There has been some panicking in the Toronto market as the draft took a number of goaltenders off the free agency and trade markets. Gone are Marc-Andre Fleury, Casey DeSmith, Ville Husso, and Alexandar Georgiev. The Devils as part of their move committed to Mackenzie Blackwood as part of their tandem, Braden Holtby seems to be leaning towards retirement or at least not playing in 2022-23, and even Montreal seems to be stubbornly clinging to Jake Allen as part of their goaltending duo. With the market shrinking and there being no shortage of teams, and teams with more cap space also looking for goaltenders there seems to be a growing sentiment that it is worth revisiting the idea of Jack Campbell in the Leafs net, that seems like a bad idea. Here’s why.
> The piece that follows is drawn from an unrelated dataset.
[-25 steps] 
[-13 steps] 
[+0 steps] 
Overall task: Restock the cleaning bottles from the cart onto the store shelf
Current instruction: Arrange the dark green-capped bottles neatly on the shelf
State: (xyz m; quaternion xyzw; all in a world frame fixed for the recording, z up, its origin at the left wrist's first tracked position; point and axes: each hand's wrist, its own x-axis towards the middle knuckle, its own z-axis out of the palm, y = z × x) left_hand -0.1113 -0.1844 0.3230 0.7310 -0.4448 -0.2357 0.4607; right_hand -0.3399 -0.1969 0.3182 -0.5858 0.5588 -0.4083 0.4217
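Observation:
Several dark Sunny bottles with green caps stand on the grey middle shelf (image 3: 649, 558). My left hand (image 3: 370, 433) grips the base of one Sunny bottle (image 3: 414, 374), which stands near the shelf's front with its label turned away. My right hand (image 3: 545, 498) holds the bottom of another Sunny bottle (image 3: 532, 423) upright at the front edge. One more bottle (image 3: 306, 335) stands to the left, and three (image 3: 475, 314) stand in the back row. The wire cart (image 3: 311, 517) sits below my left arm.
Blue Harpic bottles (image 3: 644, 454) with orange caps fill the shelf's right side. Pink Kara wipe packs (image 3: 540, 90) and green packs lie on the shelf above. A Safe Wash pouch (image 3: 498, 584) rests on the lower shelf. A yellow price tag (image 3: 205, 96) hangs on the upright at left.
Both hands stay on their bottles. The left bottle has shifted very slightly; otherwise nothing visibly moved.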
First off, if Jack Campbell was going to be part of the picture it seems like it would have made sense for Steve Briere to have stuck around as well. If the Leafs were serious about maintaining the status quo, that would have probably involved using the coach already working with him. There’s the potential that Curtis Sanford could see Campbell as the best option of who is left to work with, but he certainly didn’t seem like the Dubas/Sanford priority a few days ago and it’s unlikely that has changed.
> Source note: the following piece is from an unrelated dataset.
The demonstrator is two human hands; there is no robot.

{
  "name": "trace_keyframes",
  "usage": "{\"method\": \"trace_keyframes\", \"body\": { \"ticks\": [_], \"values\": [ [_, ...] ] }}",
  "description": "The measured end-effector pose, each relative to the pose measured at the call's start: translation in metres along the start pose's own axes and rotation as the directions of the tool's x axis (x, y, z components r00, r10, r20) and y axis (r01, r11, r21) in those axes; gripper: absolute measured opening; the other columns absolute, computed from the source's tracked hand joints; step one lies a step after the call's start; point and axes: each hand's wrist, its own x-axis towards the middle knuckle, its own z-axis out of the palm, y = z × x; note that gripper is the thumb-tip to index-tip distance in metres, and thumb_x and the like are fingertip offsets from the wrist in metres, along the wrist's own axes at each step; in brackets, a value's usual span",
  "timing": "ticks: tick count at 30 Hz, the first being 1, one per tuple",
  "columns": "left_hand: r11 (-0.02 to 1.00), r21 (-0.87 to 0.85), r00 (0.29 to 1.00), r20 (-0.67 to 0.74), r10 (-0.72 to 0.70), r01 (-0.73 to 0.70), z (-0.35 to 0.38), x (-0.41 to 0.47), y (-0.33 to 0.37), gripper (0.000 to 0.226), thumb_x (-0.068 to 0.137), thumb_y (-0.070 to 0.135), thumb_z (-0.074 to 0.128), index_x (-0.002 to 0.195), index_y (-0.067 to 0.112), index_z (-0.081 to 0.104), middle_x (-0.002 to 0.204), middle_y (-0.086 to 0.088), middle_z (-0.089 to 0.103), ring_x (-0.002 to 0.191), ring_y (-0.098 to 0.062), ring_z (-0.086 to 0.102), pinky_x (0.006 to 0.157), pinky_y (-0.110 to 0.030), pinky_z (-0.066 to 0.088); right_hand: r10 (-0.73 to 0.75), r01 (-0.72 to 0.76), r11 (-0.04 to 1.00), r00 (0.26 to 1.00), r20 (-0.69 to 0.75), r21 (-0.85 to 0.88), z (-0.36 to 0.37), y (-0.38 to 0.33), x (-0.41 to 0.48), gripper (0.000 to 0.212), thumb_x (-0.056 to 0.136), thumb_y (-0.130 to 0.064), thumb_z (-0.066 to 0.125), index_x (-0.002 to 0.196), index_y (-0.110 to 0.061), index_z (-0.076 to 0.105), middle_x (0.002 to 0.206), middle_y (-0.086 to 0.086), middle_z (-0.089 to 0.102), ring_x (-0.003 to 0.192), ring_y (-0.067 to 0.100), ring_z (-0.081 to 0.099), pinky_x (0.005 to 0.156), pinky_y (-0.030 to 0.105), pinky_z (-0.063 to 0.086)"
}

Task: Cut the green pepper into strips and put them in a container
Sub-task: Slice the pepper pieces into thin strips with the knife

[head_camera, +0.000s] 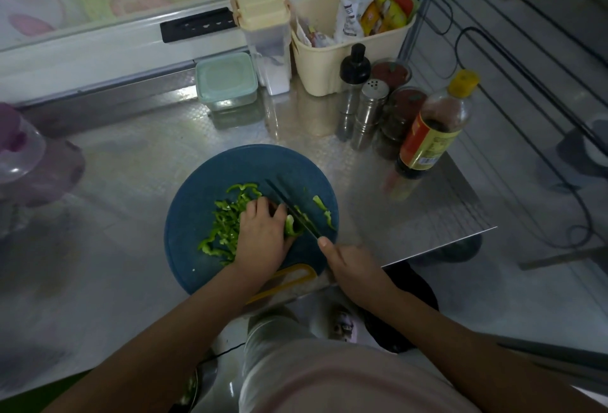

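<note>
**Green pepper under the knife on a blue board**

The left hand (261, 235) lies palm down on the round blue cutting board (204, 182). Its fingers (263, 207) are curled over the uncut pepper piece (290, 227) and pin it to the board.

The knife (292, 208) has its blade set against the knuckles of those fingers, on their right side, edge down on the pepper piece. The right hand (348, 268) grips the knife with the forefinger laid straight toward the blade. The handle is hidden under the hand.

A heap of cut strips (223, 225) lies to the left of the left fingers and partly under the wrist. A few loose strips (324, 212) lie beyond the blade, ahead of the right forefinger.

The board rests on a metal surface (131, 166). Well beyond both sets of fingers, by the back wall, stands a lidded box (226, 80) with its pale green lid on. A sauce bottle (434, 129) and a steel shaker (370, 106) stand far ahead of the right fingers.
</note>
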Motion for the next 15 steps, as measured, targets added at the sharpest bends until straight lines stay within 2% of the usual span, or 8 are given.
{"method": "trace_keyframes", "body": {
  "ticks": [2,4,6,8,9,11,15],
  "values": [
    [1.0,0.006,1.0,-0.01,0.002,-0.002,0.0001,-0.0001,-0.0001,0.056,0.058,0.038,0.084,0.104,0.01,0.066,0.093,-0.018,0.057,0.083,-0.036,0.056,0.067,-0.041,0.05,-0.018,0.018,1.0,1.0,-0.001,-0.012,0.0,-0.0001,-0.0014,0.05,0.102,-0.037,0.024,0.056,-0.019,0.035,0.059,0.006,0.049,0.062,0.023,0.048,0.063,0.03,0.031],
    [1.0,0.014,1.0,-0.021,0.009,-0.008,-0.0001,0.0002,0.0,0.059,0.056,0.038,0.085,0.104,0.011,0.066,0.092,-0.018,0.057,0.082,-0.036,0.056,0.064,-0.041,0.049,-0.03,0.03,0.999,1.0,0.003,-0.028,-0.0013,-0.0033,-0.0035,0.049,0.102,-0.036,0.023,0.058,-0.02,0.036,0.074,0.018,0.061,0.072,0.03,0.056,0.069,0.034,0.035],
    [1.0,0.016,0.999,-0.03,0.014,-0.014,0.0003,0.0005,0.0004,0.059,0.055,0.038,0.085,0.104,0.011,0.066,0.091,-0.018,0.057,0.081,-0.036,0.057,0.063,-0.041,0.049,-0.038,0.038,0.998,0.999,0.007,-0.052,-0.0018,-0.0031,-0.0041,0.051,0.101,-0.041,0.016,0.063,-0.017,0.041,0.083,0.022,0.062,0.079,0.032,0.058,0.071,0.035,0.036],
    [1.0,0.013,0.999,-0.033,0.014,-0.013,0.0012,0.0006,0.0006,0.06,0.055,0.038,0.085,0.105,0.011,0.066,0.091,-0.018,0.057,0.081,-0.036,0.057,0.063,-0.041,0.05,-0.045,0.047,0.994,0.999,0.026,-0.094,-0.0003,-0.0008,-0.003,0.062,0.095,-0.05,0.008,0.078,-0.01,0.053,0.08,0.018,0.059,0.077,0.031,0.055,0.067,0.031,0.031],
    [1.0,0.01,0.999,-0.033,0.013,-0.013,0.0015,0.0006,0.0006,0.06,0.054,0.037,0.086,0.105,0.011,0.066,0.091,-0.018,0.057,0.081,-0.036,0.057,0.063,-0.041,0.05,-0.036,0.038,0.995,0.999,0.031,-0.095,0.0009,0.0016,-0.0017,0.06,0.096,-0.049,0.01,0.081,-0.01,0.054,0.076,0.015,0.056,0.075,0.03,0.055,0.066,0.029,0.03],
    [1.0,0.008,0.999,-0.034,0.011,-0.011,0.0018,0.0005,0.0007,0.06,0.054,0.037,0.086,0.104,0.01,0.066,0.09,-0.018,0.058,0.081,-0.036,0.057,0.063,-0.042,0.05,-0.027,0.029,0.996,0.999,0.035,-0.079,0.0035,0.0043,0.0004,0.05,0.101,-0.04,0.019,0.074,-0.011,0.049,0.068,0.009,0.051,0.073,0.03,0.055,0.065,0.026,0.029],
    [1.0,-0.003,0.999,-0.033,0.015,-0.015,0.0023,0.0002,0.0011,0.059,0.054,0.035,0.086,0.103,0.009,0.066,0.091,-0.018,0.058,0.082,-0.036,0.058,0.063,-0.042,0.05,0.003,-0.003,1.0,1.0,0.019,-0.011,0.004,0.0043,0.0026,0.055,0.101,-0.039,0.024,0.054,-0.015,0.037,0.055,0.003,0.044,0.064,0.024,0.05,0.063,0.027,0.03]
  ]
}}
There’s also the fact that running back Campbell isn’t as simple as running back Campbell. Campbell was a $1.65M AAV goaltender last season. As a $5M+ AAV goaltender and one that would likely require more term than the Leafs should want to give him, he is cutting into the depth of the rest of the organization with his contract. Is Jack Campbell with a lesser lineup something that excites anyone? Perhaps that is a tad overstated as the Leafs could potentially get Campbell for a little more than they were spending on Petr Mrazek and that might make the situation more palatable, but if the Leafs are going to pay for goaltending they probably want to pay for someone who will give them a higher level of performance than they can receive from Campbell.
Campbell is the devil we know, but the devil we know had a near the bottom of the league HDSV%, sub-zero GSAE, and while nudging him towards the workload of a starter the Leafs faced increased inconsistency and injury as the 49 regular season games plus the seven post season games were the second most games in a season Campbell played in his pro career behind his 58 games in 2016-17 played almost entirely with the Ontario Reign of the AHL. At 30 it’s unlikely he’ll be taking on a greater workload, though it’s not completely out of the picture as goaltenders are a different breed.
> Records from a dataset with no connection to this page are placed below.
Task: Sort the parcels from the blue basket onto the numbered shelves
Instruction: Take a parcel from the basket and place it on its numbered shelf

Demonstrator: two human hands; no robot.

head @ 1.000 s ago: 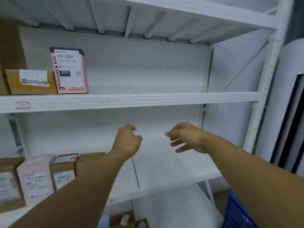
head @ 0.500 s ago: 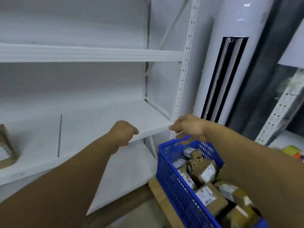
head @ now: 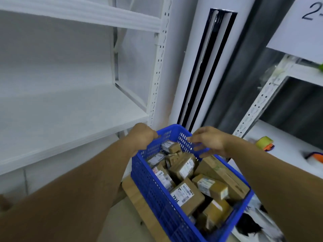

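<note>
Blue basket [head: 157, 198] of brown parcels [head: 183, 196] sits lower centre on a wooden board [head: 139, 203], white shelf [head: 52, 110] at left, tall white unit [head: 201, 67] behind; right hand [head: 208, 142] slack-fingered over far rim, left hand [head: 143, 137] curled at rim corner, grip unclear.

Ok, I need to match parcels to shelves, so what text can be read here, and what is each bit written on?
"2-": large dark characters on the white sign at top right; anything after them is cut off by the frame edge.
"7936", roughly: handwritten on the label of a brown parcel in the blue basket; the digits are not certain.
Printed labels on the other parcels: too small and blurred to read.
</note>
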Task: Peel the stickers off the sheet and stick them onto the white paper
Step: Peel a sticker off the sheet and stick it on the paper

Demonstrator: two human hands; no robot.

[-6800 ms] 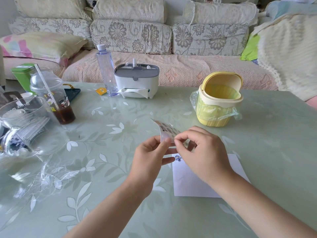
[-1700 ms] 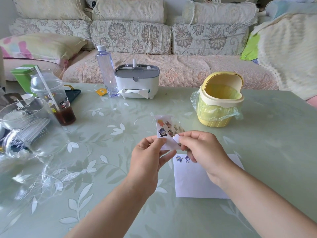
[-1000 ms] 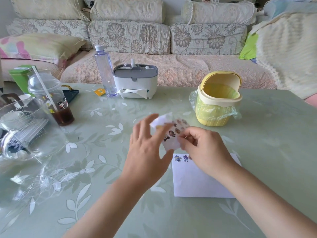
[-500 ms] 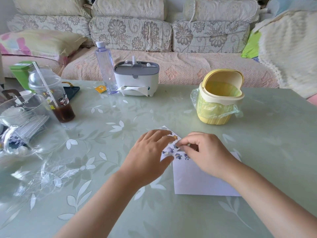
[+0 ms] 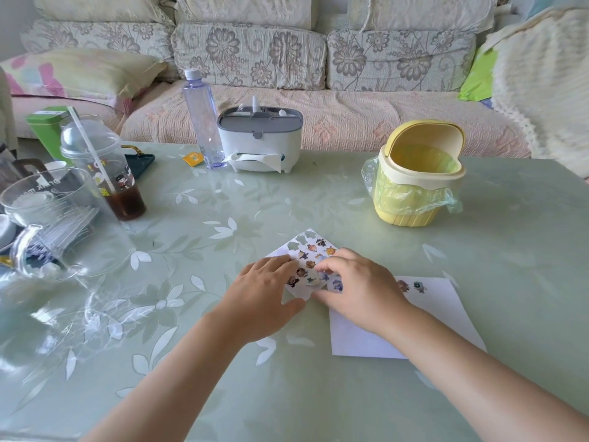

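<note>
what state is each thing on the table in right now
sticker sheet: lying flat, some slots empty
white paper: flat, stickers along far edge
left hand: straight fingers pressing the sheet
right hand: fingers curled at a sticker, grip unclear
yellow bin: lid open, bag-lined
water bottle: upright, capped
drink cup: upright, lidded, straw in
</note>
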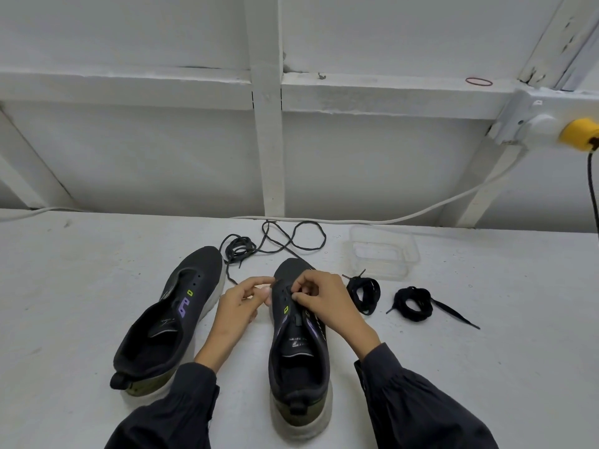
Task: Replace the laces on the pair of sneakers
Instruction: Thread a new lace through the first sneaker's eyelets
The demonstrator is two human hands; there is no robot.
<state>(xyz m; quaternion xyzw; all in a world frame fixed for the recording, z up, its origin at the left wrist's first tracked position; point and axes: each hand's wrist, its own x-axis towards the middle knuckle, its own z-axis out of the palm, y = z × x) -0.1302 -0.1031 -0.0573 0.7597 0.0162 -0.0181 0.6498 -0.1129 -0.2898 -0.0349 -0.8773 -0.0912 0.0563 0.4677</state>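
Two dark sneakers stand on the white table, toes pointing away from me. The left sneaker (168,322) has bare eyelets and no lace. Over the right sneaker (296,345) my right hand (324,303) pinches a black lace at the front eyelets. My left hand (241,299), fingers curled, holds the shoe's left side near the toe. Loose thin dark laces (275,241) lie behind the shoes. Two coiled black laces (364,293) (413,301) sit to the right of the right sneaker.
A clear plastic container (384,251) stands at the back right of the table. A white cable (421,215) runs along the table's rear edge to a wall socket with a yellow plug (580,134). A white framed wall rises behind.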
There’s something for trusting what the numbers show us on Campbell, and that was he had a strong start to last season, and as his workload increased he dropped from 32 games pre All-Star game last season to just 17 in the second half, and he dropped to a .894 save percentage in that second half. Campbell had three sub .900 months before rebounding in the final month after returning fully recovered and rested from his injury.
In summary, we know what the Leafs would have with Campbell, a goaltender who would function best as half a tandem, but one that is going to require term and contract that won’t align with the direction the Leafs ultimately should be trying to go in net. It’s not simply bringing Campbell back for another year when considering him as an option, it’s committing to him for possibly four years or longer and arguably the Leafs will want to be improved in the position well before that. Accepting a bit of short term pain by even downgrading from Campbell to start the 2022-23 season is a move the Leafs have to lean towards for their best long term results.
The other piece there is the Leafs may only need to commit to starting the year with substandard goaltending. Depending on how the season shakes out there is the potential for decent goaltenders to be available as rentals approaching the trade deadline. Talbot, Quick, Jarry, Allen, Nedeljkovic, Varlamov, Andersen, Raanta, and Reimer are all headed to UFA status next summer and you’d hope some of them might be available.
It’s not that Campbell is a bad goaltender, it’s that he’s a bad option for the Leafs. He doesn’t meet the Leafs needs on workload, value, and term. And when it comes to results, they just aren’t good enough to justify running him back.
Wherever Campbell’s next stop is, I hope they have plenty of Red Lobsters in town.